Energy Secretary Jennifer Granholm Offers Weak Defense of Biden-MBS Meeting


Energy Secretary Jennifer Granholm shot down on Sunday President Joe Biden claim that he would not meet with Saudi Crown’ Prince Mohammad bin despite the ordered killing of journalist Jamal Khashoggi, the administration’s reneging on the Saudis’ “pariah” status.

Granholm appeared on CNN’s State of the Union, where she defended the need to meet with the Crown Prince during the Gulf Cooperation Council summit. Biden had said Friday he was “not going to meet with MBS, I’m going to an international meeting. MBS is going to be part of it,” though the Saudis confirmed the two would meet separately.

“I think he will meet with the Saudi Crown Prince,” Granholm told host Dana Bash. “He has asked for all suppliers around the globe to increase production that includes [the Organization of the Petroleum Exporting Countries], that includes our domestic oil and gas producers. He is asking for an increase like other leaders around the globe are interested they will have a one on one meeting.”

Bash pressed the energy secretary on the optics of the meeting, asking why it was “appropriate for a US President to meet with a dictator who murdered and chopped up a journalist” in a violation of human rights. As a candidate, Biden had committed to ostracizing Saudi Arabia for Khashoggi’s murder, saying he would have them “pay the price, and make them in the fact the pariah that they are.”

Granholm sputtered, arguing the meeting was necessary to stave off a further increase in gas prices.

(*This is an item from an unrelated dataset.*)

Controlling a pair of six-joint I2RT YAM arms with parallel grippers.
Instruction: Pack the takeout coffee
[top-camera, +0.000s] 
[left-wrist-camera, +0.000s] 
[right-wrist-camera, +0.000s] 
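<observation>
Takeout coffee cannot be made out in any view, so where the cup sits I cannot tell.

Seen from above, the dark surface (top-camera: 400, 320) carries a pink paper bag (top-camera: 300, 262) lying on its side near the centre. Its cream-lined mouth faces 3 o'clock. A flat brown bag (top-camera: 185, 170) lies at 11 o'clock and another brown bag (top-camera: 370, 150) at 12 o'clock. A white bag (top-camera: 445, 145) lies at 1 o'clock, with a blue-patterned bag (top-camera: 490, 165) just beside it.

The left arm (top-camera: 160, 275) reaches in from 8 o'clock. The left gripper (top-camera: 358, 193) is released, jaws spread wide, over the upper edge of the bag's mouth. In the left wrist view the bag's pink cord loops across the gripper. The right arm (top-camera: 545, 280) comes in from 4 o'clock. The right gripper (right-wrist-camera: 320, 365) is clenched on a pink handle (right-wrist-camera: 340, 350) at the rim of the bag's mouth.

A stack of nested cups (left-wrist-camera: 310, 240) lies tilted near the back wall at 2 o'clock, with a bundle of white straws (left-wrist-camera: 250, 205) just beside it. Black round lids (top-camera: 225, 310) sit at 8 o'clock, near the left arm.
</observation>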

“The president is very concerned about that, and I’m sure will raise that issue,” Granholm said. “But he’s also very concerned about what people are experiencing at the pump and Saudi Arabia is the head of OPEC, and we need to have increased production so that everyday citizens in America will not be feeling this pain that they’re feeling right now.”

Granholm’s defense came after a back-and-forth over the administration’s role in curbing what Americans pay at the pump. Granholm repeatedly deferred to other factors, including the need to fund the recent infrastructure bill, as potential obstacles to lowering gas costs.

It led Bash to a pointed question: “When people are watching, they’re saying, ‘OK, this is the president’s energy secretary. What I want to know is, when will my gas prices come down?’”

After further speculation, including a potential European Union ban on Russian oil, Granholm acknowledged her uncertainty.

“I can just say what the experts are projecting,” she said. “We know this is going to be a tough summer because driving season just started and there will be continued upward pull on demand.”